Happy Independence Day!
How to celebrate Independence Day:
- Enjoy fireworks! Check out the American Council on Fireworks Saftey’s tips!
- Grill some food, make homemade ice cream and slice up some watermelon!
- Watch 1776, the most delightful musical about the creation of the Declaration of Independence ever!
- Watch Independence Day
- Or start watching my new favorite show, Turn! It tells the story of the spies on both sides of the Revolutionary War. The show clearly did research on the time period including the occurence of first and second sleep. It’s available on streaming Netflix.
- Make fireworks art with glue and either colored sand or glitter on black paper.

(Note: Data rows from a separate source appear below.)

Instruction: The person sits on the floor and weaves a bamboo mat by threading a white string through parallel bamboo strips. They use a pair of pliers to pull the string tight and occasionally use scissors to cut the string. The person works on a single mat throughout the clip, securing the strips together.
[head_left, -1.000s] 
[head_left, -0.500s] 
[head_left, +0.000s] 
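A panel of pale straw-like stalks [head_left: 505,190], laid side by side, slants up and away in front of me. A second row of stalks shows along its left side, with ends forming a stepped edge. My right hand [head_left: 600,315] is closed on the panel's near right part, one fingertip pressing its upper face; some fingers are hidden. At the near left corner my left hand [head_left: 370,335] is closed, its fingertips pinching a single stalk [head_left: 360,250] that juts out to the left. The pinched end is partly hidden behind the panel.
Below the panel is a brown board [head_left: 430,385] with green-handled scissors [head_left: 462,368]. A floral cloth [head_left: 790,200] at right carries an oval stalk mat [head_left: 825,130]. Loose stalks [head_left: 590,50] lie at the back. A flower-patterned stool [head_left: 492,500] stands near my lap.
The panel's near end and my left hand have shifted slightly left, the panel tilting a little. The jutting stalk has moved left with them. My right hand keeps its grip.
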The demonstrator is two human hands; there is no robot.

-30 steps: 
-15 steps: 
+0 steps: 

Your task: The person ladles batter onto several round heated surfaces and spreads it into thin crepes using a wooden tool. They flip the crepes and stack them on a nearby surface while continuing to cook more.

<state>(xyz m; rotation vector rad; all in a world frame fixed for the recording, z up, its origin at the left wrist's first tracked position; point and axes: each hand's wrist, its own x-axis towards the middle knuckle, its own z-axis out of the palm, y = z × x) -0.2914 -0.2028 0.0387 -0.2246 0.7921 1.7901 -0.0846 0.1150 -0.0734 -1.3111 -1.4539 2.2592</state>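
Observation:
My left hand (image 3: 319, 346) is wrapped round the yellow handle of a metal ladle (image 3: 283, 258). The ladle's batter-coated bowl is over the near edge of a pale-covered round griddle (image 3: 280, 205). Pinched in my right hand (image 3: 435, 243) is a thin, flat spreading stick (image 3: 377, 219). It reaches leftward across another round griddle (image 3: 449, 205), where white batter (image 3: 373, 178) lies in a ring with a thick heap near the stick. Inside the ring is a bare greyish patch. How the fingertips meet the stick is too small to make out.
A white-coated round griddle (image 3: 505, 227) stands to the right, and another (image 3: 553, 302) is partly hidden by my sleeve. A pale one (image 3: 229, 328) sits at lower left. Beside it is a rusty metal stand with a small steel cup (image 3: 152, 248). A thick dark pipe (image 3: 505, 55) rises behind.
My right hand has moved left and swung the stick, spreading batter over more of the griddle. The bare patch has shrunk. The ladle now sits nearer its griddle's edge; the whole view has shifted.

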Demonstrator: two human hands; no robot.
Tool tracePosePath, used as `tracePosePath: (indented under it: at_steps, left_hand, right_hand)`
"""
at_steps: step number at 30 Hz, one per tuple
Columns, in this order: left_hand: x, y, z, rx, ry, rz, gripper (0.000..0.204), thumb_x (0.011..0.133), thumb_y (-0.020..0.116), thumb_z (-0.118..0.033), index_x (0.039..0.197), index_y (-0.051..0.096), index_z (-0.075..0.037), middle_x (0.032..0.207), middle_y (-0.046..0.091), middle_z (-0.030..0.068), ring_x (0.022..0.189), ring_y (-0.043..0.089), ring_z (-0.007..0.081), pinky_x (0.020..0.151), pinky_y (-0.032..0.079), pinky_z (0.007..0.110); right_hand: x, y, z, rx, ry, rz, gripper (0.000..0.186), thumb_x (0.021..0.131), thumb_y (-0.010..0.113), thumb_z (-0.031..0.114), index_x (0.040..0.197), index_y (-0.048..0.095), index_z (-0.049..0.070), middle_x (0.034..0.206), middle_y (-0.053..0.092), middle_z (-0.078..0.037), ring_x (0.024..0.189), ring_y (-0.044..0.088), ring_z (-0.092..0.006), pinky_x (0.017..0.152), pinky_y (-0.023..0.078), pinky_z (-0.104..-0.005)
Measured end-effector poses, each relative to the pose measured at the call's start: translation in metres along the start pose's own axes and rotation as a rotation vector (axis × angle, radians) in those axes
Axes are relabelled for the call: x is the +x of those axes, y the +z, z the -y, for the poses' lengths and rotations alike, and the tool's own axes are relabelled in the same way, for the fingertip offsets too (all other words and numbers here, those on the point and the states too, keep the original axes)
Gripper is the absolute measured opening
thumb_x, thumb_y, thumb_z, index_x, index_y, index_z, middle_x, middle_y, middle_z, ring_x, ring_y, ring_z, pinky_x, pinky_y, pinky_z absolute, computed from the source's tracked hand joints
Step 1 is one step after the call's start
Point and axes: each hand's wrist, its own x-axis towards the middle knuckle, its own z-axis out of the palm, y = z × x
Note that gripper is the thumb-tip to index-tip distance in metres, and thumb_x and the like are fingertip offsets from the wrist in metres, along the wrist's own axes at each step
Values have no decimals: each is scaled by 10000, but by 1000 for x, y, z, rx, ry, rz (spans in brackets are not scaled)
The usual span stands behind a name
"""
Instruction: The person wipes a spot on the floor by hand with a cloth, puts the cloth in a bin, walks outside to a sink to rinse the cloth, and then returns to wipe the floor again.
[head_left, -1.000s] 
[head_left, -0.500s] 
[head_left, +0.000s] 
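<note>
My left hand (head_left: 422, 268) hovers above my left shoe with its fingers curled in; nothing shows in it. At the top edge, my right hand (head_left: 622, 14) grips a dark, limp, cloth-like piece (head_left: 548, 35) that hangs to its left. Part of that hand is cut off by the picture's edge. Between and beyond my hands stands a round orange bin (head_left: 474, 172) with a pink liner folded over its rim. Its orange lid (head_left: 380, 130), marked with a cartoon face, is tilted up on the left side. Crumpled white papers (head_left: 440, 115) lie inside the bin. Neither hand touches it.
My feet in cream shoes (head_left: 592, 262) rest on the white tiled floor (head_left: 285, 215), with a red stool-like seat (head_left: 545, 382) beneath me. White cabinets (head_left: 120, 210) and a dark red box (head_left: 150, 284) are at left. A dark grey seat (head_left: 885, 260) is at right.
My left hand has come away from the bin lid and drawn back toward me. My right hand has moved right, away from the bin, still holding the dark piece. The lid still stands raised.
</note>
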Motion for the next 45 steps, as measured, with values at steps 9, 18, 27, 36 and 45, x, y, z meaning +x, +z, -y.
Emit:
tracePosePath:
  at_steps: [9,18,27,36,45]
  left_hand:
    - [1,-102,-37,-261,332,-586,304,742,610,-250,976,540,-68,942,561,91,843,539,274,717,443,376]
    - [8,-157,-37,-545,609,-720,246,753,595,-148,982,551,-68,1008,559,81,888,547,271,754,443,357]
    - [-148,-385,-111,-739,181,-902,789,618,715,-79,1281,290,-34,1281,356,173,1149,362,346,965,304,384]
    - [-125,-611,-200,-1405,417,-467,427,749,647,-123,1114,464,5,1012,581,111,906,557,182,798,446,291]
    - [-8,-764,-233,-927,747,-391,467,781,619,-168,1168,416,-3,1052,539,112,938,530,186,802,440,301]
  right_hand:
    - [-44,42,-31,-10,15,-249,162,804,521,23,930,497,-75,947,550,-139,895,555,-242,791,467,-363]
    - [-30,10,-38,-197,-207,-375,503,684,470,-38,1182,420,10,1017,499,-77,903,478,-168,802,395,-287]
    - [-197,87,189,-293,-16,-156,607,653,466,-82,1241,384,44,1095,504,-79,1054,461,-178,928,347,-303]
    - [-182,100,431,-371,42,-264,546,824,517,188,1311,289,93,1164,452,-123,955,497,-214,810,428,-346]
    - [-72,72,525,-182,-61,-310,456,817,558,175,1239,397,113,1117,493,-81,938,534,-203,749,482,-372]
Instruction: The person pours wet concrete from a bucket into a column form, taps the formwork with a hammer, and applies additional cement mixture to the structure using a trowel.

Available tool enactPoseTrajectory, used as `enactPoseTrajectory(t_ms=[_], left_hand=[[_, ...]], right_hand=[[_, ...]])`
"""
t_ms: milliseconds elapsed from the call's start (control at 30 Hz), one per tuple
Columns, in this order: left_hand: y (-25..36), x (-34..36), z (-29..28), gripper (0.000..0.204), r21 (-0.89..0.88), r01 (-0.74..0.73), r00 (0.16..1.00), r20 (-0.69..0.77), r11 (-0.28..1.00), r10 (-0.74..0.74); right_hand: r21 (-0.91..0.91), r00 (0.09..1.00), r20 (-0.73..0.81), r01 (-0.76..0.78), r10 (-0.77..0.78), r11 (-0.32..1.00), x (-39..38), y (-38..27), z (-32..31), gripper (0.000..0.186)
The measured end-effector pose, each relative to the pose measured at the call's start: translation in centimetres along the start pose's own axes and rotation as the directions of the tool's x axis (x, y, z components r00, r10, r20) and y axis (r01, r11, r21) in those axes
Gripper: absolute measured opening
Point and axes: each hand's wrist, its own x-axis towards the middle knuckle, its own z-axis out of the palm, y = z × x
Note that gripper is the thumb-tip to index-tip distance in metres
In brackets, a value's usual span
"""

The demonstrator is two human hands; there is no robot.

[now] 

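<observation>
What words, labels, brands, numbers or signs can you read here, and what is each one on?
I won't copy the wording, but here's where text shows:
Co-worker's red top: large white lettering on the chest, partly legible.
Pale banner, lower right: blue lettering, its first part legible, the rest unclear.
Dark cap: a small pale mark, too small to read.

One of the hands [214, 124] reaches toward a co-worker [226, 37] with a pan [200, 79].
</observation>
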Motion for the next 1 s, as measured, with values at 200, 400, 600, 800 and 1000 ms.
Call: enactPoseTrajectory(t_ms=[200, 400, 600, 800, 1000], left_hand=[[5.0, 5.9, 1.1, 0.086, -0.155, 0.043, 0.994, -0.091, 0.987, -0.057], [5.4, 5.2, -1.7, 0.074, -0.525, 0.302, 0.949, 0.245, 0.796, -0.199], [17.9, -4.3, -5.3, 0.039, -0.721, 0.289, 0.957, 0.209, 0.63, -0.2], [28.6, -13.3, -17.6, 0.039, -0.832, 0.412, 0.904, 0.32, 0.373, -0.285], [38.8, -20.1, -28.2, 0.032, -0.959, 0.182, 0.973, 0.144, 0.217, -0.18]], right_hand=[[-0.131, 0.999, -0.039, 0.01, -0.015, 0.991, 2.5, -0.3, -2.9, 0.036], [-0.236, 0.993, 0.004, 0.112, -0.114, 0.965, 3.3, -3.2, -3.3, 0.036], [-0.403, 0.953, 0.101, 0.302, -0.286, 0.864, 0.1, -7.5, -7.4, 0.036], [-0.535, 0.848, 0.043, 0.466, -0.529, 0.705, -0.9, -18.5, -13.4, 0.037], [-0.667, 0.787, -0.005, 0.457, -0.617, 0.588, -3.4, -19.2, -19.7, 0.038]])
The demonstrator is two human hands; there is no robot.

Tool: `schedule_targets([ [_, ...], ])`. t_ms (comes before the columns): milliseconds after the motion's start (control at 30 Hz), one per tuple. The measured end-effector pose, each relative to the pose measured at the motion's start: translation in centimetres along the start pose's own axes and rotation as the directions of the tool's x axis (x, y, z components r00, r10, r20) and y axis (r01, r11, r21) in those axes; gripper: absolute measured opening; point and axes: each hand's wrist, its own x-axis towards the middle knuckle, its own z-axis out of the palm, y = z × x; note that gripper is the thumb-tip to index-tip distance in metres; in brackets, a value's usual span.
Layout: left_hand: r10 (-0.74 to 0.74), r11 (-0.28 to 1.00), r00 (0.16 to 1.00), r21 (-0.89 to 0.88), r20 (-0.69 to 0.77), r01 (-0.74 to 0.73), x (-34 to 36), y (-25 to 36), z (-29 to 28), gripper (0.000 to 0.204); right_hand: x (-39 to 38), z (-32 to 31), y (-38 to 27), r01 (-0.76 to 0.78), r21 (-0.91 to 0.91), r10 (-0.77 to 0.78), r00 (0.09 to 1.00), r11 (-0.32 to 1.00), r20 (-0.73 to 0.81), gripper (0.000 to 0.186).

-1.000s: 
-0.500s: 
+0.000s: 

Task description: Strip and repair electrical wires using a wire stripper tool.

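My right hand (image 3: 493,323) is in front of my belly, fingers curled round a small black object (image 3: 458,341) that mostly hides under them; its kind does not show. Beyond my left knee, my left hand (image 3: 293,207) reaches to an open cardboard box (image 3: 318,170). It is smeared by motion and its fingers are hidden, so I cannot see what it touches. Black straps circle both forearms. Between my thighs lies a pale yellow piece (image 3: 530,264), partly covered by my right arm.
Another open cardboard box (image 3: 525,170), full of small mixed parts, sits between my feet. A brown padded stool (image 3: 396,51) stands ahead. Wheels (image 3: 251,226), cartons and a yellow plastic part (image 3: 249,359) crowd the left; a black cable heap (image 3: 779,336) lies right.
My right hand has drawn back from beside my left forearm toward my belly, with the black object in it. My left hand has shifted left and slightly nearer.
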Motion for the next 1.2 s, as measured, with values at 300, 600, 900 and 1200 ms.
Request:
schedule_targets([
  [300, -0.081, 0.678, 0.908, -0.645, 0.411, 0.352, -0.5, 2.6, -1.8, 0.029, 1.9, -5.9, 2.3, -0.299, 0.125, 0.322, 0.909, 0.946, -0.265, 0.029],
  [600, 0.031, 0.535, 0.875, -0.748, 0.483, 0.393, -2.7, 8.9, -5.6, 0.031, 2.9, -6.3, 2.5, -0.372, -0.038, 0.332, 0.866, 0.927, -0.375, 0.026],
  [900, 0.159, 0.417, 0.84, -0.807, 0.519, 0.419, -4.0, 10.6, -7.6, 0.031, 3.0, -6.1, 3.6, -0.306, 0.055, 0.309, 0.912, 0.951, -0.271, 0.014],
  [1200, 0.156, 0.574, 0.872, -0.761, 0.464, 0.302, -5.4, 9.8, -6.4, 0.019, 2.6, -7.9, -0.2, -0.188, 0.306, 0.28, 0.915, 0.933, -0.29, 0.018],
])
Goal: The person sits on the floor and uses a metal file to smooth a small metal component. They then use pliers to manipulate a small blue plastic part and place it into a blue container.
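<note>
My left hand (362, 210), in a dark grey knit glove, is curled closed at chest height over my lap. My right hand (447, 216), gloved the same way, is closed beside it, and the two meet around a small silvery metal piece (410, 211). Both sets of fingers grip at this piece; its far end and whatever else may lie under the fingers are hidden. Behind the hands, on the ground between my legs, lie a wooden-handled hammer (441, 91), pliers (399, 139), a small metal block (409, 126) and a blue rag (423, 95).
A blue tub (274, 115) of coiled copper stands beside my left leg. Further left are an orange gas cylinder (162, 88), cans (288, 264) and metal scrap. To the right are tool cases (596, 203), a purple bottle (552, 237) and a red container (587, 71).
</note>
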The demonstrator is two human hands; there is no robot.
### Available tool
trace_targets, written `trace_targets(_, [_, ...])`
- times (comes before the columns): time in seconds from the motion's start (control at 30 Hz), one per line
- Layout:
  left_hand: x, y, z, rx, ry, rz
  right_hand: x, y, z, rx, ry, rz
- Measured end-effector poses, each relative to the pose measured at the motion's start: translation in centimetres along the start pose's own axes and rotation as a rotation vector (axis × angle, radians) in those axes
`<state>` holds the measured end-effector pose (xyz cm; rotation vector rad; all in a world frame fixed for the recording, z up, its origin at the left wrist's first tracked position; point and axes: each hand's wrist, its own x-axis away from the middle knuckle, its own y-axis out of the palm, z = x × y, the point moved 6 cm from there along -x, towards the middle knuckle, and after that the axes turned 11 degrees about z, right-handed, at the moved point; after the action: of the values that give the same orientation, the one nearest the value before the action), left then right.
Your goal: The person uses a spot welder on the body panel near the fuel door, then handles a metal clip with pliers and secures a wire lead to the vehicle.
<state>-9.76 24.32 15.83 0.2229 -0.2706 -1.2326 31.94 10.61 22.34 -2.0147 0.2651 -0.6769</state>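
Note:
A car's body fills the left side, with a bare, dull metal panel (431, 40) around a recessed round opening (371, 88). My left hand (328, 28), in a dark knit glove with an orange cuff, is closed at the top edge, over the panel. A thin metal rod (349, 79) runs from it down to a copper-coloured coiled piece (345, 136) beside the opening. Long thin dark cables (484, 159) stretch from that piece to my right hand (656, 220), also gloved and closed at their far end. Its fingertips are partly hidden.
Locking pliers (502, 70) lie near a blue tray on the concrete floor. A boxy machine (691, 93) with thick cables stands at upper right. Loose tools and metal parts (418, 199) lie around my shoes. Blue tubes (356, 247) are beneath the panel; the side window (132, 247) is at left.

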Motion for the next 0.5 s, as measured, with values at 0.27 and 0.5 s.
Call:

- Bring home a Felicity Merriman doll. See the Revolutionary War through the eyes of a school age girl through her series of books set in 1774.. I learned much about the Colonial period from reading her books, including the fact that, back then, children learned to read from a hornbook.
- The National Education Association has great Independence Day lesson plans for all grades.
Keep it simple:
- Bask in your freedom.
Go all out:
- Fly to Washington DC, visit the national treasures and enjoy the festivities.
- Re-enact the revolutionary war and/or the signing of the Declaration of Independence.
Books to Read about Independence Day:
I must tell you I am dissatisfied with the books available for Independence Day. These three children’s books are good, but not spectacular.
- Of Thee I Sing is a beautiful tribute to many great historical American figures including George Washington, Abraham Lincoln, Martin Luther King Jr, Helen Keller, Albert Einstein and many others. There were many great American’s left off this list, but that is true of any list.
- John, Paul, George & Ben tells the story of these founding fathers as children. However it boils things down too far, at the expense of accuracy. John Hancock presided over the Continental Congress at the signing of the Declaration of Independence, but he was more than a “bold lad” with a large signature. Paul Revere’s night ride is memorialized in Henry Wadsworth Longfellow’s poem, but he was more than a “noisy lad.” This book is cute and it’s a good introduction to these founding fathers, but the Ordinary People Change the World Series does a better job of making historical figures relatable to children without sacrificing accuracy.
- Tulip Sees America is a beautiful book about a boy who loads up his Green beetle and takes his dog, Tulip to see America. They travel through Ohio, Iowa, Nebraska, Wyoming, Colorado, Nevada, and Oregon. The story reads like a poem and the art is unique and beautiful. My son and I like to read it along with an atlas so we can find states as the man visits them in the story.
- 1776 is a great book for adults covering an important segment of the Revolutionary War and the decisions of our founding fathers. It is beautifully written and skillfully read (if you listen to the audiobook). I loved the inclusion of information from so many sources (newspapers, journals, personal letters, etc).